Когда приезжаю на работу, Ириша сосредоточенно разбирает почту. Подхожу к стойке и надеваю бейджик, она поднимает на меня глаза.

— Доброе утро, — окидывает меня взглядом. — Тяжелые выходные?

— Можешь меня поздравить. Я официально гей, — проверяя записи на предмет происшествий или неполадок за выходные. Все нормально. Вероятно, самое большое происшествие — это сам старший администратор.

— А до этого ты был не официальным геем? — приподнимает бровь.

— Я признался семье, — поворачиваюсь на секунду к ней и вновь опускаю взгляд в бумаги.

— Ты мой герой, — хмыкает. — Только судя по твоему выражению лица, эта новость была встречена не бурными овациями.

— Далеко как.

Мягко хлопает меня по плечу ладонью в жесте поддержки.

— Дай им время. Они привыкнут.

— Ты говоришь прямо как Арсений, — вздыхаю и тут же вспоминаю, что рядом со мной товарищ по несчастью. — Кстати, а как у вас дела? — незаметно меняю тему, поворачиваясь к ней и опираясь локтем о стойку.

— Все отлично, — опять туманное такое определение и отходит от меня.

— Ириш, я же говорил тебе, что максимум, на который ты можешь рассчитывать — одноразовый секс.

Она бросает на меня быстрый взгляд, но ничего не говорит. Улыбаясь, здороваемся с постояльцами и коллегами. Через какое-то время Ира не выдерживает.

— Я же живая женщина, — чуть понизив голос. — А что мне надо было сказать, что религиозное воспитание не позволяет заниматься сексом до вступления в брак?

— И то больше толку было бы, — замечаю с легкой улыбкой. — В следующий раз, когда «живая женщина» в тебе опять проснется, постарайся не закатывать блаженно глаза и боже тебя упаси говорить нечто «ты самый лучший» или «единственный и неповторимый».

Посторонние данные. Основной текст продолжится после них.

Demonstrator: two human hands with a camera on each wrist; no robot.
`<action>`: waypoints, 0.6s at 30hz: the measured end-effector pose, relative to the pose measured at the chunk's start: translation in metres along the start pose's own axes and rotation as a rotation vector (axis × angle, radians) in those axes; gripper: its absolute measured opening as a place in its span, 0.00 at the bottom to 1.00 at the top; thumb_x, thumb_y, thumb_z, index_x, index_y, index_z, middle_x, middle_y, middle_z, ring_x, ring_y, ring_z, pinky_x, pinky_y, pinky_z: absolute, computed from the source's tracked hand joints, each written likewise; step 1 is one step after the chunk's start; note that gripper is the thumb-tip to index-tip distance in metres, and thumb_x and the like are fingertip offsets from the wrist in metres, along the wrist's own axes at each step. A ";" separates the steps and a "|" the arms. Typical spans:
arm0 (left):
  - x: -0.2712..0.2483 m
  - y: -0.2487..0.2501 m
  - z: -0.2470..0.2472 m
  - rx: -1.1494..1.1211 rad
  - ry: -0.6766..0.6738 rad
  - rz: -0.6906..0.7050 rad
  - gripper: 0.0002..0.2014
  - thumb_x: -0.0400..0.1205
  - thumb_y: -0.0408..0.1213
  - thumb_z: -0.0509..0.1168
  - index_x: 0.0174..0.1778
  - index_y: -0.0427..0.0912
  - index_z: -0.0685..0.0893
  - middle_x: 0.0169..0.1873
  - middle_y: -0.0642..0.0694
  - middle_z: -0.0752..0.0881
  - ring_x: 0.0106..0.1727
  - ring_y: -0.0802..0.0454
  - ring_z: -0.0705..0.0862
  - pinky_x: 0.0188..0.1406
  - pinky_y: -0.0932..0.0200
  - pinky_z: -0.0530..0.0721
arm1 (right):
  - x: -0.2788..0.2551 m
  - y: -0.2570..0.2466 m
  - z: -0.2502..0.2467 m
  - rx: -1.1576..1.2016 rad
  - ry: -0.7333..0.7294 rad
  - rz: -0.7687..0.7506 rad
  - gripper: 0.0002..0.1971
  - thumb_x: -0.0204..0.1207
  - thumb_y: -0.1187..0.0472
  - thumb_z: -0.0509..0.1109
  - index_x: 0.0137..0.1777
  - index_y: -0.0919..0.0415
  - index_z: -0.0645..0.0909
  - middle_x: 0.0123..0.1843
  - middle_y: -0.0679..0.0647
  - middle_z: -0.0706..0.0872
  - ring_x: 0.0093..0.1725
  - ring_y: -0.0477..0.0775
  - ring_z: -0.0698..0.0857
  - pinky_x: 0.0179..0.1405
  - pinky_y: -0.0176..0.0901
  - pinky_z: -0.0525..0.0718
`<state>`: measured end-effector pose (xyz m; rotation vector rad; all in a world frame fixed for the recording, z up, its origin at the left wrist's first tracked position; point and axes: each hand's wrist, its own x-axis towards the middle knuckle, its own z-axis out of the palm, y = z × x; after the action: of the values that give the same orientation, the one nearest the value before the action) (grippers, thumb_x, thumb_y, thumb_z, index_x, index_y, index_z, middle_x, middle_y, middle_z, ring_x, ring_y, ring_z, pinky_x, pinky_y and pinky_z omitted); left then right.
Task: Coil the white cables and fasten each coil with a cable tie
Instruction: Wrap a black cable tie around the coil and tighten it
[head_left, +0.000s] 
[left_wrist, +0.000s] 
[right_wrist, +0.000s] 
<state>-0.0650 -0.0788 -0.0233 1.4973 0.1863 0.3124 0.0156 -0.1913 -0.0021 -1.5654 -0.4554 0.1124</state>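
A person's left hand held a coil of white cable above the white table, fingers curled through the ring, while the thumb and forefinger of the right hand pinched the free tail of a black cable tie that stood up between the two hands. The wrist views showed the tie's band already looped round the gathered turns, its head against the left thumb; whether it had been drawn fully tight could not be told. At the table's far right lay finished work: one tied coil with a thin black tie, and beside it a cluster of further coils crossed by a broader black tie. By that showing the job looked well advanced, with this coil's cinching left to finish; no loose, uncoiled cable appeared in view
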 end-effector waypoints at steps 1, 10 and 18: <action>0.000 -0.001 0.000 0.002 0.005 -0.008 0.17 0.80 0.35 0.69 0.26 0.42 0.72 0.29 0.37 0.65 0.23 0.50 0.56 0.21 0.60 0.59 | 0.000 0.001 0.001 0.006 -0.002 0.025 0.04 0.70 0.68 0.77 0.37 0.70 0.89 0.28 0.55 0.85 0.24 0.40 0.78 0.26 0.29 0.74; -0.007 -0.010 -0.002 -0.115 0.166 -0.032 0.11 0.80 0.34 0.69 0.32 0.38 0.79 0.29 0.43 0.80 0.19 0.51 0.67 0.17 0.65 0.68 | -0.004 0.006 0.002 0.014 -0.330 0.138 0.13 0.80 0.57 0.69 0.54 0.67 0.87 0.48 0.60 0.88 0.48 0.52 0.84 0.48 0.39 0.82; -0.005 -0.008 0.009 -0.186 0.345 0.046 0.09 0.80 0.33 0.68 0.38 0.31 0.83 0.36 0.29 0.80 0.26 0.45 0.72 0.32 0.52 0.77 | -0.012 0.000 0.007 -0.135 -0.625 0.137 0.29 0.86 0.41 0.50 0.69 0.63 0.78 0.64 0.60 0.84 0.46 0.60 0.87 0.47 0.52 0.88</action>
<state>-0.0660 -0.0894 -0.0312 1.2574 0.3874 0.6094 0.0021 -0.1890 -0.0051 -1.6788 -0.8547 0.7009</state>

— Вряд ли. После той ночи, он так и не перезвонил. Так что ты был прав и, похоже, скоропостижно выиграл наше пари.

— Скоропостижно можно только скончаться, Ириш. Кроме того, у тебя еще пять месяцев впереди, есть все шансы. Он позвонит, поверь, — таинственно добавляю.

— Ты с ним обсуждал это? — немного прищурив взгляд.

— Не совсем. Но сказал нечто, что ему очень не понравилось. Так что второй шанс у тебя появится однозначно.

— И что ты сказал? — вопросительно приподнимает бровь, но глаза уже загораются.